Norodom Sihamoni (Khmer: នរោត្តម សីហមុនី; born 14 May 1953) became the King of Cambodia on 14 October 2004.[1] He is the eldest son of Norodom Sihanouk and his second wife Norodom Monineath. He was Cambodia's ambassador to UNESCO and named by a nine-member throne council to become the next king after his father Norodom Sihanouk abdicated in 2004. Before ascending the throne, Sihamoni was best known for his work as a cultural ambassador in Europe and as a classical dance instructor.

Early life[edit]

King Norodom Sihamoni at the Royal Ploughing Ceremony in Phnom Penh.
King Norodom Sihamoni meeting with South Korean president Lee Myung-bak at the Royal Palace in 2009.
King Norodom Sihamoni with US Secretary of State Hillary Rodham Clinton on 1 November 2010.

Sihamoni was born in 1953. At the time of his birth and that of his younger brother, his mother Monique Izzi, a Cambodian citizen of French-Corsican-Italian and Khmer ancestry, had been one of King Norodom Sihanouk's consorts after being a constant companion since the day they met in 1951, when she won first prize in a national beauty contest.[2] She was granted the title of Neak Moneang and the name of Monineath at the time of her marriage to King Norodom Sihanouk in 1952. Furthermore, Queen Monineath is a step-granddaughter of the late Prince Norodom Duongchak of Cambodia, and the daughter of Pomme Peang and of her second husband, Jean-François Izzi, a French-Italian banker.[3] The Royal Ark website entry about the genealogy of the Cambodian royal family states that Sihanouk and Monineath were married twice, once on 12 April 1952, when she was 15, and again ("more formally", according to the website) on 5 March 1955. She is described as Sihanouk's seventh wife.

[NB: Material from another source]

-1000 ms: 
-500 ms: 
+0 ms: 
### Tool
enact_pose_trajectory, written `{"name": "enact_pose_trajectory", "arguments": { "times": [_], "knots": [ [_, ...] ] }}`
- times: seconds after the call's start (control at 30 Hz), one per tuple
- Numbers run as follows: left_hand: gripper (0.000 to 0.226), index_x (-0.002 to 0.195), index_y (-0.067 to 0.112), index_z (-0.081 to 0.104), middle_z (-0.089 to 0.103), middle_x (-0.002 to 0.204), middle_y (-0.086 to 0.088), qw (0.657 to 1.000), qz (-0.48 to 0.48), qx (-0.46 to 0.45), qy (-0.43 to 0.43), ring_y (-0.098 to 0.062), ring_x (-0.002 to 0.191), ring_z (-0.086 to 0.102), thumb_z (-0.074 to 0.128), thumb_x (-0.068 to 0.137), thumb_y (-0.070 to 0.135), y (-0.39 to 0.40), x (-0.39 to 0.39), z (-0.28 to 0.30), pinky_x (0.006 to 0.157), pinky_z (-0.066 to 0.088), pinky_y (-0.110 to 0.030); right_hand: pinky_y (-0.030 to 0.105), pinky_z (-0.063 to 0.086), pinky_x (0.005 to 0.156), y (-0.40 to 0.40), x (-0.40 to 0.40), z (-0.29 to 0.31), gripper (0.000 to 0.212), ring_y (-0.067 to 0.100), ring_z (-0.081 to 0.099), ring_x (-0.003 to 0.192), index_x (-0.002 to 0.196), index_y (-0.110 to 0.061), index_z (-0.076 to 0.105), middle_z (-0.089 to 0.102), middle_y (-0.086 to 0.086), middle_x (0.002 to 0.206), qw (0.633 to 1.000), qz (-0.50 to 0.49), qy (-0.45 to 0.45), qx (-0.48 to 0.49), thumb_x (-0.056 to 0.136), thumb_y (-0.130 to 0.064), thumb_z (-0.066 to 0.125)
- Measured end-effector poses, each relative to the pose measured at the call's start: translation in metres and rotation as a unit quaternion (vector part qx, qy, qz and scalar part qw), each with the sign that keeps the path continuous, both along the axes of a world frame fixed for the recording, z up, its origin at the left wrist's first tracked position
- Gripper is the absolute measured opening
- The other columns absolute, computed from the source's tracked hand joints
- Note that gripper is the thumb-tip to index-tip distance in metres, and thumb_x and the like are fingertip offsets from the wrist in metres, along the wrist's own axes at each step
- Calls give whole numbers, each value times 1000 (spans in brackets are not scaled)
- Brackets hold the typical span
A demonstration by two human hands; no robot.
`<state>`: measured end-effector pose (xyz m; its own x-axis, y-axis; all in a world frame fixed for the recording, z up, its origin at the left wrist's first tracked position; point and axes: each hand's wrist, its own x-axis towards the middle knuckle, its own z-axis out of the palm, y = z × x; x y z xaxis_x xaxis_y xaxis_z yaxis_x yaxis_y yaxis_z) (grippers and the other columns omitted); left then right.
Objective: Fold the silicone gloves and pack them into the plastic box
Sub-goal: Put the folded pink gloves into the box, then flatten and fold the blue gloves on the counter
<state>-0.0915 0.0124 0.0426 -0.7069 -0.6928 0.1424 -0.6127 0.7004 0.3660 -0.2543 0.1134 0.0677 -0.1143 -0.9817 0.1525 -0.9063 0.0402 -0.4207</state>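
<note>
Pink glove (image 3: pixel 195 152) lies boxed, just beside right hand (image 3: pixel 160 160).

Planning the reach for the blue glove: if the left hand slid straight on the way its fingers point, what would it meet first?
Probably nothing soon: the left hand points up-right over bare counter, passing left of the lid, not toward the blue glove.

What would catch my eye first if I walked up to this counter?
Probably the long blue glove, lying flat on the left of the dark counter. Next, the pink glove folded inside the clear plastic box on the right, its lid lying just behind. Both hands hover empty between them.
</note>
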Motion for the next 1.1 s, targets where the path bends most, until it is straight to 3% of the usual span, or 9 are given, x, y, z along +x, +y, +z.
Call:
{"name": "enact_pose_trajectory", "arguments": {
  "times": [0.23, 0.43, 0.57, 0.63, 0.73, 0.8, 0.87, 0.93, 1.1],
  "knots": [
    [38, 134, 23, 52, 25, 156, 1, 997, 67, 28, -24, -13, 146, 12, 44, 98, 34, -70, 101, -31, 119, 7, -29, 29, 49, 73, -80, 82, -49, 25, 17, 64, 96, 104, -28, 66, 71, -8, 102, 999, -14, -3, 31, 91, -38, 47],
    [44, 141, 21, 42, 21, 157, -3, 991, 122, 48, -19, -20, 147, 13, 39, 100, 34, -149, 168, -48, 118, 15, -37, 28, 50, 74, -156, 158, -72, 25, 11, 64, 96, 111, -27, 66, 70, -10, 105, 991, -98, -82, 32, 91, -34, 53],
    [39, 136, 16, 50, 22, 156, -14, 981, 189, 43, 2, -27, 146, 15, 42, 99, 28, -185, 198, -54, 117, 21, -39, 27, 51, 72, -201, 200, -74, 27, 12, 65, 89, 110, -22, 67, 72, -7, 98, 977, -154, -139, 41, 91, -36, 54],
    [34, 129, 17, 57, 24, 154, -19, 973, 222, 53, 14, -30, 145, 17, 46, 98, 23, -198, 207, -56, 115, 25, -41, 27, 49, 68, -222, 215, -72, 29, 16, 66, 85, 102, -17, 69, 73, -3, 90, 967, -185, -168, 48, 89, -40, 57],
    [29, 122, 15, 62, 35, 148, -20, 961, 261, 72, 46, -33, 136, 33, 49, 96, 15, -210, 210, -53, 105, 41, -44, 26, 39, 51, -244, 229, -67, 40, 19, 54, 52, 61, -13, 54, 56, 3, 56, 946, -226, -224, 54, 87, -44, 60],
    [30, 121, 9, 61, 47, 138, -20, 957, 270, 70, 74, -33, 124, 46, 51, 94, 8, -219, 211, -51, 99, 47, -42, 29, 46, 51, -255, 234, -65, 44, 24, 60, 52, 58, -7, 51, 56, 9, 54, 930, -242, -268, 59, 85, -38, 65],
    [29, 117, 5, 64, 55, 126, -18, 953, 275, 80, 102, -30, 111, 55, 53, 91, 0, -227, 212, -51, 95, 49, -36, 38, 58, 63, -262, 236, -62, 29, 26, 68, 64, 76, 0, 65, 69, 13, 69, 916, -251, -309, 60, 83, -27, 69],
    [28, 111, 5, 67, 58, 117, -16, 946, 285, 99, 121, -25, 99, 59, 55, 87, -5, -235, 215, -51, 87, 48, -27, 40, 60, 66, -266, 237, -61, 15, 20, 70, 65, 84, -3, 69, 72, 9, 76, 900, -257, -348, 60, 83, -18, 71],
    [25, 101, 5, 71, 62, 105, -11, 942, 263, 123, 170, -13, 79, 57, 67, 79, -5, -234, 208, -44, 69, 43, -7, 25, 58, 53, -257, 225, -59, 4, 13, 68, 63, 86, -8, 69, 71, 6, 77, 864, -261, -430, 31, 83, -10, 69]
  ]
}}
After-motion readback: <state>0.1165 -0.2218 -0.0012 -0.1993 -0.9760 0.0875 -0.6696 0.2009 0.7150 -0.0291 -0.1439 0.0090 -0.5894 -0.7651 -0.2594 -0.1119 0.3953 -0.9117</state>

Norodom Sihamoni has 14 half-brothers and half-sisters by his father; his only full sibling, a younger brother, Samdech Norodom Narindrapong, was born in 1954 and died in 2003.

He has spent most of his life outside Cambodia. As a child Sihamoni was sent to Prague, Czechoslovakia, by his father in 1962, where he attended elementary school, high school and Academy of Music Arts, and studied classical dance and music almost continuously until 1975. During the 1970 coup d'état by Lon Nol, Sihamoni remained in Czechoslovakia. In 1975 he left Prague and began to study filmmaking in North Korea, and in 1977 returned to Cambodia. Immediately, the ruling Khmer Rouge government turned against the monarchy, and put the royal family including Sihamoni under house arrest until the 1979 Vietnamese invasion. In 1981 he moved to France to teach ballet, and was later president of the Khmer Dance Association. He lived in France for nearly 20 years, regularly visiting Prague, where he had spent his childhood and youth. He is the only ruling monarch who speaks Czech. Besides his native Khmer, he is fluent in French and Czech and is a good speaker of English and Russian.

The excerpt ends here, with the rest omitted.